I'm working on learning regular expressions and what I can do with them. I'm using unix to and its programs to experiment and learn what my limitations are with them.

I'm working on duplicating the regular expression:
Code:
 
^(.*)(\r?\n\1)+$

This is supposed to delete duplicate lines from a file.

The full commadline argument that I'm using is:
Code:
 
ps -e | cut -c 25- | sort | grep '^\(.*\)\(\n\1\)+$'

I added \ in front of the ( and ) and ' infront of the ^ and after the $
I also removed the \r? which was for windows support.

ps -e: Outputs a list of most the processes running. This is simply to generate output to work with.

Quote:
29513 ? 00:00:00 bash
31212 ? 00:00:00 man
31215 ? 00:00:00 sh
31216 ? 00:00:00 sh
31221 ? 00:00:00 less
32464 ? 00:00:00 cat
cut -c 25-: Prints only the characters in a string in a line starting with the 25th character. This is to get only the processes names printed.

Quote:
man
sh
sh
less
cat
sort: Will sort the list alphabetically. This is because I think the regular expression requires the list to be sorted.

Quote:
cat
less
man
sh
sh
grep '^\(.*\)\(\n\1\)+$': Print lines matching the following pattern.

': Strong quotation, allows the containing characters to put passed "as is" to the grep program.

^: Match all lines that start with "\(.*\)"

\(.*\): Back reference "()" all lines of any length that contain zero or more characters ".*" Basically, store each line and entire line. Each line back referenced is replaced by the next line.

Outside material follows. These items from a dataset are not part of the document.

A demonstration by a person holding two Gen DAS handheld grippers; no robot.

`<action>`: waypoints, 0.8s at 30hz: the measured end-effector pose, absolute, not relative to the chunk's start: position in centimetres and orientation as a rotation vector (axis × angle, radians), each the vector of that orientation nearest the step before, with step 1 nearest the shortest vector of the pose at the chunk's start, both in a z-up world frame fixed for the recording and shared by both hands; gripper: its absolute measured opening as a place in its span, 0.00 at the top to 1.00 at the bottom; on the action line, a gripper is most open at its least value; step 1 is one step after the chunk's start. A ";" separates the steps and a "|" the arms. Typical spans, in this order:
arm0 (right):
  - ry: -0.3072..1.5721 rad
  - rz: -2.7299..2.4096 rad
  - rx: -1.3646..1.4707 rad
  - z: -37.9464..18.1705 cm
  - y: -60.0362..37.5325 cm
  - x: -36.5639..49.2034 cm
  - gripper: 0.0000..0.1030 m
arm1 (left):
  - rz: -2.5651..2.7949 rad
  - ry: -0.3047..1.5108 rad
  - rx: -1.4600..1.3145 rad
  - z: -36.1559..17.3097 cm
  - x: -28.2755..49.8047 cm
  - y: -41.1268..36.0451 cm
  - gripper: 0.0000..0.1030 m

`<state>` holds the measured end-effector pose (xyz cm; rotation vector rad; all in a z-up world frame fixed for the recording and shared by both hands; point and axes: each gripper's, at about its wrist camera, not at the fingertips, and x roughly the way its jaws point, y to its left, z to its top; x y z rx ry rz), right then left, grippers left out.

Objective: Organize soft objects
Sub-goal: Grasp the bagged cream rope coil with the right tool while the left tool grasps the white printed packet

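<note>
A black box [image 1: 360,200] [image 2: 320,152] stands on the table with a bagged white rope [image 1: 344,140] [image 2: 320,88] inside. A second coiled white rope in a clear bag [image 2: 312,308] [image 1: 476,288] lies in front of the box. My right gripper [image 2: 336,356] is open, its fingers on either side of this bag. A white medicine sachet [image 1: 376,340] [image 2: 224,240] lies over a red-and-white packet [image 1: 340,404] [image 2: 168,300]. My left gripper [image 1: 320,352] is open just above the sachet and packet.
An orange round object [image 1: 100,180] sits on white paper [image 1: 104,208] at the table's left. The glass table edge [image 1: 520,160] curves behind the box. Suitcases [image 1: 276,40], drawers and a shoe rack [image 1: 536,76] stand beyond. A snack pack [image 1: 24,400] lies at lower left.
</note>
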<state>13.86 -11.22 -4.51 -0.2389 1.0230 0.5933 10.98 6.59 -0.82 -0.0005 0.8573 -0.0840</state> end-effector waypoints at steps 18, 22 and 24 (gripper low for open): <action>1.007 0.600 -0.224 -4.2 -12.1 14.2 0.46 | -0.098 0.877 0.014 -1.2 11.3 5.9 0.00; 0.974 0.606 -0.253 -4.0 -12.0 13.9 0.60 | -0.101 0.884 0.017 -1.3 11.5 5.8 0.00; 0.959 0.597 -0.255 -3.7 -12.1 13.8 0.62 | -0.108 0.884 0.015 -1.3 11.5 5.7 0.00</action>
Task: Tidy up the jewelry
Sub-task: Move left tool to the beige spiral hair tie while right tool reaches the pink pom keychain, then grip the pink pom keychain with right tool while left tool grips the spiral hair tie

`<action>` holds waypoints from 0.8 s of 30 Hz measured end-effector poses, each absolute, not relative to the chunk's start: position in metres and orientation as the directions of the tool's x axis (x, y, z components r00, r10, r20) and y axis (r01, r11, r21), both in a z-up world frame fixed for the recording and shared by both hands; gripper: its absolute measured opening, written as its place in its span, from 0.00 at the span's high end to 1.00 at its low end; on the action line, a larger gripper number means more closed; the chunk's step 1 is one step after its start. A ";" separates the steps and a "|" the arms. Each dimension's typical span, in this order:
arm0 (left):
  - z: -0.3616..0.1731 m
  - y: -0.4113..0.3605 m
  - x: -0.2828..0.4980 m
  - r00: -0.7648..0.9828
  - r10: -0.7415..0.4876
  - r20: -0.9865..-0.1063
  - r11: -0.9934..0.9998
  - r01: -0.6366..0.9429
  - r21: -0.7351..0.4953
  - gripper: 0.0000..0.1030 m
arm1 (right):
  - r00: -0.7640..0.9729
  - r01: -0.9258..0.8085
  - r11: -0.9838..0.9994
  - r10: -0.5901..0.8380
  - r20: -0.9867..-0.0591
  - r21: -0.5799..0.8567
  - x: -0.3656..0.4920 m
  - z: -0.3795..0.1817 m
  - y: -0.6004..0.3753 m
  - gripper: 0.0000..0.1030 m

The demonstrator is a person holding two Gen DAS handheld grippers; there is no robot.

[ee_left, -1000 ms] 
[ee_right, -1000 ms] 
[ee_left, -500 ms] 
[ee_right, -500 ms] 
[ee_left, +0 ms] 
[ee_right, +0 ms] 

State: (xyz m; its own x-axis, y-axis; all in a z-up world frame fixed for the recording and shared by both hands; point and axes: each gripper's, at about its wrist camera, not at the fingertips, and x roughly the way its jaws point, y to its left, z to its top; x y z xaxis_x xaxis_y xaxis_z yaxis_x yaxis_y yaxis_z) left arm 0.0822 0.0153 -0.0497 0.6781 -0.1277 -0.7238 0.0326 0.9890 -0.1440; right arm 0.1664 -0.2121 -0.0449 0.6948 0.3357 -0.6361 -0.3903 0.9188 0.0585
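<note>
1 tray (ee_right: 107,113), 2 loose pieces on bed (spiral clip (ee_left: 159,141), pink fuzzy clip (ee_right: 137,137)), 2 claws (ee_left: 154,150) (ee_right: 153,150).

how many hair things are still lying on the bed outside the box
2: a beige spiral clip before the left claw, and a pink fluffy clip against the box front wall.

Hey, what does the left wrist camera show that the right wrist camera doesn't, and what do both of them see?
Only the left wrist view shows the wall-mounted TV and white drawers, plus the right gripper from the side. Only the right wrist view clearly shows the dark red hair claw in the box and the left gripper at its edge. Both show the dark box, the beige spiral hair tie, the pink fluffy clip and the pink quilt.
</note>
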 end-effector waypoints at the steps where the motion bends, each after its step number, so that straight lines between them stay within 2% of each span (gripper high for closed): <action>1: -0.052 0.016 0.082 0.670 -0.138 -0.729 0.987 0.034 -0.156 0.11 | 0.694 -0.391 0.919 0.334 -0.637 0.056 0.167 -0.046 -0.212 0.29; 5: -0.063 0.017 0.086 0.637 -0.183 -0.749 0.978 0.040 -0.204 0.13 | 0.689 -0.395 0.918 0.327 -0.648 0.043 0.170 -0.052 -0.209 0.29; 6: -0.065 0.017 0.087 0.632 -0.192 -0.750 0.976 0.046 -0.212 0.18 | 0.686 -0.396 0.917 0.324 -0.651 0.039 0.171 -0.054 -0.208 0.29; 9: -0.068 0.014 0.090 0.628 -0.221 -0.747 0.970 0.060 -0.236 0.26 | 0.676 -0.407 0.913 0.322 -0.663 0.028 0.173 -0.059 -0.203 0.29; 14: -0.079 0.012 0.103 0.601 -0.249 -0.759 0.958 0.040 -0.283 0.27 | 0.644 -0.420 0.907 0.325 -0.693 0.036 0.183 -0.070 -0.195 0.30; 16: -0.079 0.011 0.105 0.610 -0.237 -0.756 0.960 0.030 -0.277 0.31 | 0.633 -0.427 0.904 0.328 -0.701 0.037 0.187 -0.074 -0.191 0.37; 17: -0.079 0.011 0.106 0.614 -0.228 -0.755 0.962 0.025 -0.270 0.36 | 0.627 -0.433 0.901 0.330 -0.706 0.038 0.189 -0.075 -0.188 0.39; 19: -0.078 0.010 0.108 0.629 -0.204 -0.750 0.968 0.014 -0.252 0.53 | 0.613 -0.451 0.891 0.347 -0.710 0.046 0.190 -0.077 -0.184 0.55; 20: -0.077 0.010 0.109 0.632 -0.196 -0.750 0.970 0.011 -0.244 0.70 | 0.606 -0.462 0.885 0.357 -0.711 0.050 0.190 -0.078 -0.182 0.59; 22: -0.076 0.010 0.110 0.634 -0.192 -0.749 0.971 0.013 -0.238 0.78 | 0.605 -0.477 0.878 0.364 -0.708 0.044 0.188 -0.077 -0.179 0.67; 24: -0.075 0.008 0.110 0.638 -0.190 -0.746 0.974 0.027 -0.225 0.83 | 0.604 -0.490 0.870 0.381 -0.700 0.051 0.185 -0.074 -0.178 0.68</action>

This is where I get kinda lost. Of course I could already be lost without knowing it.

\(\n\1\): Back reference "()" a new line "\n" call the previous backreference stored "\1" -> " "\(.*\)". Make a new line exactly the same as the first back referenced.

+: Is there one or more of the preceding line? Does \(.*\) contain (\n\1\)

$: Match the end of line position to the +

': Closing strong qoutation.

Even with the step by step from the below link, I still have a hard time understanding the replacement and repetition.

My output is: Empty.

Quote:
$ ps -e | cut -c 25- | sort | grep '^\(.*\)\(\n\1\)+$'
$
My desired out is:
Quote:
cat
less
man
sh
On a side note, I guess this is basis of the code that run the app "uniq".

Code found from http://www.regular-expressions.info/duplicatelines.html
Used for general reference Regular expression - Wikipedia, the free encyclopedia
Used to look at grep grep - Linux Command - Unix Command
Addition unix specific regular expression info Regular Expressions

Last edited by MykC; 10-12-2009 at 03:49 PM..
# 2  
Old 10-13-2009
grep do not span line boundaries.

P.S. Just to be sure that you know that you need something like this:

Code:
ps -eoargs|sort -u

# 3  
Old 10-13-2009
Ok, so if I'm trying to use grep to execute the regular expression:

Code:
^(.*)(\r?\n\1)+$

To remove duplicate lines that are in sequence, then its simply a regular expression that goes beyond what grep is able to execute/interpret because it can't deal with more than one line at a time. Ok, I read a bit about the concept about line boundaries and it seems this one of the things sed is used for.

Code:
ps -e | grep -o "[^ ]*$" | sort -u

Is what I used to get the output I was trying to achieve, but this more of an experiment with grep rather getting the output. I guess I going to have to familiarize myself with the concept of line boundaries and any tricks I can use to work with them in odd ways.

Finally, I'm going to play around with this a bit but if grep can't remove duplicate lines like uniq it might be able to remove duplicate characters or patterns.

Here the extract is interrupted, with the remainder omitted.